Section "InputDevice"

   Identifier  "Keyboard0"

   Driver      "kbd"

   Option       "XkbRules" "xorg"

   Option       "XkbModel" "pc105"

   Option       "XkbLayout" "de"

EndSection

Section "InputDevice"

   Identifier  "Mouse0"

   Driver      "mouse"

   Option       "Protocol" "ImPS/2"

   Option       "Device" "/dev/input/mice"

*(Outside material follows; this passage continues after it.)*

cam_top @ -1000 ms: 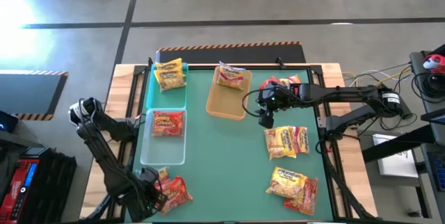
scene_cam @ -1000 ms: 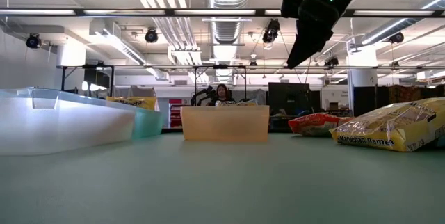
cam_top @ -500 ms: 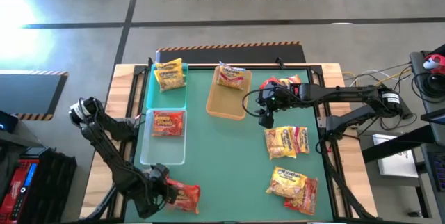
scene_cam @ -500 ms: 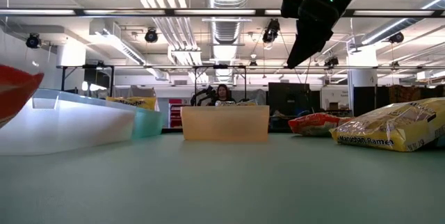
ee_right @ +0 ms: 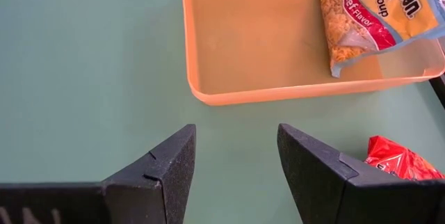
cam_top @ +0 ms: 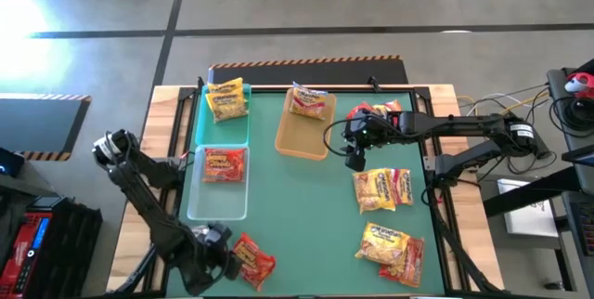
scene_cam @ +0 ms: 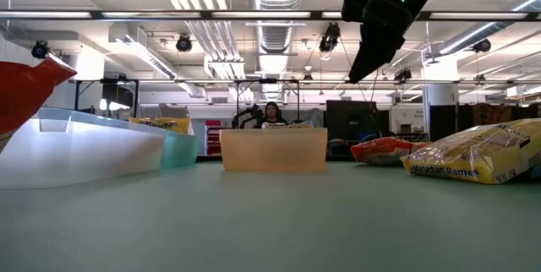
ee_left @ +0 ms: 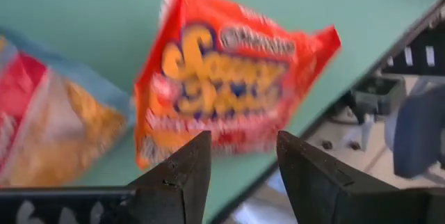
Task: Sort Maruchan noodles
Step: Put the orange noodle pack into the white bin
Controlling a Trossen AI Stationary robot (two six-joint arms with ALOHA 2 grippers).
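My left gripper (cam_top: 225, 258) clamps red packet (cam_top: 252, 260) near clear tray (cam_top: 215, 208). My right gripper (cam_top: 354, 158) spread wide beside tan tray (cam_top: 299, 136), one packet inside. Roughly four yellow packets (cam_top: 382, 189) right of it.

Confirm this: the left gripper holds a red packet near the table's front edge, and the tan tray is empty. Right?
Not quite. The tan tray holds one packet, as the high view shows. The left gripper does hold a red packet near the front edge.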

   Option       "ZAxisMapping" "4 5 6 7"

EndSection

Section "Monitor"

   Identifier   "Monitor0"

   VendorName   "Monitor Vendor"

   ModelName    "Monitor Model"

 ### Comment all HorizSync and VertRefresh values to use DDC:

   HorizSync    30.0 - 81.0

   VertRefresh  56.0 - 76.0

EndSection

Section "Device"

        ### Available Driver options are:-

        ### Values: <i>: integer, <f>: float, <bool>: "True"/"False",

        ### <string>: "String", <freq>: "<f> Hz/kHz/MHz"

        ### [arg]: arg optional

        #Option     "SWcursor"              # [<bool>]

        #Option     "HWcursor"              # [<bool>]

        #Option     "NoAccel"               # [<bool>]

        #Option     "ShadowFB"              # [<bool>]

        #Option     "UseFBDev"              # [<bool>]

        #Option     "Rotate"                # [<str>]

        #Option     "VideoKey"              # <i>

        #Option     "FlatPanel"             # [<bool>]

        #Option     "FPDither"              # [<bool>]

        #Option     "CrtcNumber"            # <i>

        #Option     "FPScale"               # [<bool>]

        #Option     "FPTweak"               # <i>

        #Option     "DualHead"              # [<bool>]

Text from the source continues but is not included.